Objective: Septic shock remains a serious disease with high mortality and increased risk of hospital-acquired infection. The prediction of outcome is of the utmost importance for selecting patients for therapeutic strategies aiming to modify the immune response. The aim of this study was to assess the capability of S100A9 messenger RNA in whole blood from patients with septic shock to predict survival and the occurrence of hospital-acquired infection.

Design: Cohort study.

Setting: Two intensive care units in a university hospital.

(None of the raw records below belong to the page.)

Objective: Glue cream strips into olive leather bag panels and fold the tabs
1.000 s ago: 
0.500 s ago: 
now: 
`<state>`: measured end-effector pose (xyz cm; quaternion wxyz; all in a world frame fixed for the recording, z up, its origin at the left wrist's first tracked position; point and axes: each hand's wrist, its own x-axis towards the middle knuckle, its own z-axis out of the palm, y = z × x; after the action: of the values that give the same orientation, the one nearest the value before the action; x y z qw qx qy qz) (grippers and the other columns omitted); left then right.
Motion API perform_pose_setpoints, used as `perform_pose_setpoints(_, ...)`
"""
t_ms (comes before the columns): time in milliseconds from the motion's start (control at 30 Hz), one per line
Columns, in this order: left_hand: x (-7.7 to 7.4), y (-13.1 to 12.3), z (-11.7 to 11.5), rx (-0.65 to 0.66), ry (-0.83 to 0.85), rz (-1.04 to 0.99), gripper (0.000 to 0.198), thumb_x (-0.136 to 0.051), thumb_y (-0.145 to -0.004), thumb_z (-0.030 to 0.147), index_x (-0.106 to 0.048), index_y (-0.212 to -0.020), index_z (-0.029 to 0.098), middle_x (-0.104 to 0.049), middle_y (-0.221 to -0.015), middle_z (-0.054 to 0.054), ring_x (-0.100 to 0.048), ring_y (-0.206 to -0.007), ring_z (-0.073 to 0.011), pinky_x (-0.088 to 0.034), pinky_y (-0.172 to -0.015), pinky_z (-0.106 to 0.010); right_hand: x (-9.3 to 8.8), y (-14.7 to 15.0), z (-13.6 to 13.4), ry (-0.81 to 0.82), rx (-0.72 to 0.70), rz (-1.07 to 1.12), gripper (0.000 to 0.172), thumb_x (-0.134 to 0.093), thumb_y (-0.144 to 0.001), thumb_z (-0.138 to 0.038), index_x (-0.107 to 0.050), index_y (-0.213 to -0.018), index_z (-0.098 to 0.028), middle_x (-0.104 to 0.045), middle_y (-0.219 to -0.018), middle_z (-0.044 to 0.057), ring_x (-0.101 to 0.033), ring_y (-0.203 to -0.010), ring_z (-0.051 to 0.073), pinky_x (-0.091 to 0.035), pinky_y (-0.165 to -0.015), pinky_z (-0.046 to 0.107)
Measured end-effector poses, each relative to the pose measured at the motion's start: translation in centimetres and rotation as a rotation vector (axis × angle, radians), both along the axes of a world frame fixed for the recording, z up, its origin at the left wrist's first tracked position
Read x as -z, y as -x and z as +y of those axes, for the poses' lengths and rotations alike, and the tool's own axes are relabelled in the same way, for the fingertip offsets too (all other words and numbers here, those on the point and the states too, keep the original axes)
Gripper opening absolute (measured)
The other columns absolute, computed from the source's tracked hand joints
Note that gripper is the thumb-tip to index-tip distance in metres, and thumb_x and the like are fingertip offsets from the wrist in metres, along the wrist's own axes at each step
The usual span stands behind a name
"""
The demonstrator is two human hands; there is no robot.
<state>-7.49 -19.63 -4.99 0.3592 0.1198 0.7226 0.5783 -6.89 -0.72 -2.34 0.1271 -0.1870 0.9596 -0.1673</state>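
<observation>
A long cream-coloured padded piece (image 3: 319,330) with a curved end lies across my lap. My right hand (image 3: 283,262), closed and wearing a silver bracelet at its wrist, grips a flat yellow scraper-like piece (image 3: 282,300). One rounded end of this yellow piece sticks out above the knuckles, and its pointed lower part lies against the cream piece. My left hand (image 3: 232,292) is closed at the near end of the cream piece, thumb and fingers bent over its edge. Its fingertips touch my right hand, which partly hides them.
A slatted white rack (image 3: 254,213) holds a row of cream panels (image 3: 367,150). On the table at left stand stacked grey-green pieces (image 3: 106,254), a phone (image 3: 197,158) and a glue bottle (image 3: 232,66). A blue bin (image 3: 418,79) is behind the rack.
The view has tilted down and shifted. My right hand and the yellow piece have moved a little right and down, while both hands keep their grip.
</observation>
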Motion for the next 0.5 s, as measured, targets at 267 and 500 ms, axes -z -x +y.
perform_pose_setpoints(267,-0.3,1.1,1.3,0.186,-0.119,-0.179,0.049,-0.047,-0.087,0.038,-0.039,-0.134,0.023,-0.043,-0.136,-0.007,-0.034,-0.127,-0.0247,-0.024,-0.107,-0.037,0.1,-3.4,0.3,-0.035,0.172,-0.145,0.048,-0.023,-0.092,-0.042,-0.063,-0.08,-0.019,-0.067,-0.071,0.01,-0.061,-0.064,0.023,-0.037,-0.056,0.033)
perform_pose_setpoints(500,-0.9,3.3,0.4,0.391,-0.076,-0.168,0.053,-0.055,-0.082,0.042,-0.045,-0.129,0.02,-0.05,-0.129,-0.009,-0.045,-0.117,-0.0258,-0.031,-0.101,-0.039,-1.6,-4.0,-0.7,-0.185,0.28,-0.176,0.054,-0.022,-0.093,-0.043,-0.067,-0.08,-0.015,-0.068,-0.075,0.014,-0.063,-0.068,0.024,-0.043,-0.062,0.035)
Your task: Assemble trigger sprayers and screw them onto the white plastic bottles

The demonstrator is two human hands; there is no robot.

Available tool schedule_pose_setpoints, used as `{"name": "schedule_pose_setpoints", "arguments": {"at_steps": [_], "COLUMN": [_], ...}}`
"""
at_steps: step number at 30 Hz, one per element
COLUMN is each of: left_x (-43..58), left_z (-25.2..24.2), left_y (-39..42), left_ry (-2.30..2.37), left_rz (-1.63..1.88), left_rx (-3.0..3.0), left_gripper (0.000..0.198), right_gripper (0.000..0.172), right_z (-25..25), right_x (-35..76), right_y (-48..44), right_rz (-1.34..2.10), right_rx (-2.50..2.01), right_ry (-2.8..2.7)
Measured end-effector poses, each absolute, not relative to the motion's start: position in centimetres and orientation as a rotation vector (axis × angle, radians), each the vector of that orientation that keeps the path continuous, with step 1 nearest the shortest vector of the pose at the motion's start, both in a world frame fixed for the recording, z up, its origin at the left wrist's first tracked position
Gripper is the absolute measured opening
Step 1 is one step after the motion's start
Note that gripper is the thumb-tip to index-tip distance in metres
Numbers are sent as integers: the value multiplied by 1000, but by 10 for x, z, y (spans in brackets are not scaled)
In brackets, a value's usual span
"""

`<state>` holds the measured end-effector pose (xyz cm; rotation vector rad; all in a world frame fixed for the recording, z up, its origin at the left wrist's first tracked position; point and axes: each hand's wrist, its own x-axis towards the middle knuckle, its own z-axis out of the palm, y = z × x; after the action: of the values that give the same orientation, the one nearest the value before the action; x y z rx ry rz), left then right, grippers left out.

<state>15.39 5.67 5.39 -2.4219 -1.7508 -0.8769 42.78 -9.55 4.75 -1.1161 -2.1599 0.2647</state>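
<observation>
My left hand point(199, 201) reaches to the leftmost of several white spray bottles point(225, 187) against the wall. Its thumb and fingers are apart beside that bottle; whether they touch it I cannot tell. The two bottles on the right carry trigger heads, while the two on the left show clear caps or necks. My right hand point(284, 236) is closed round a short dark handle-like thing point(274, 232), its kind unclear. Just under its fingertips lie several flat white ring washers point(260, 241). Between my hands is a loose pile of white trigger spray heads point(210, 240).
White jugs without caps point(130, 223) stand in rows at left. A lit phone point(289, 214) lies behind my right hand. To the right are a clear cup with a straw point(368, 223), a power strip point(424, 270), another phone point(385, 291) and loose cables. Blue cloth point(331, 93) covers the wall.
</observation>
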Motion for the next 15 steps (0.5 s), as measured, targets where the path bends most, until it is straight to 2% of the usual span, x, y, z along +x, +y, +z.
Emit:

Subjects: The study included patients with septic shock (n = 166) and healthy volunteers (n = 44).

Interventions: None.

Measurements and Main Results: For the patients with septic shock patients, overall mortality was 38% and the mean Simplified Acute Physiologic Scale II on shock onset was 52. Using quantitative reverse transcriptase–polymerase chain reactions, we found that median S100A9 messenger RNA was significantly lower in healthy volunteers than in patients with septic shock (p < .0001) between days 1 and 3 after onset of the septic shock and not significantly different between nonsurvivor and survivor patients (p = .1278). However, median S100A9 messenger RNA measured on days 7–10 was significantly higher in patients who were about to contract hospital-acquired infections compared with those who were not (p = .009). In the multivariate analysis, the S100A9 marker increased the probability of contracting hospital-acquired infections with an odds ratio of 1.12 per unit (p = .0054).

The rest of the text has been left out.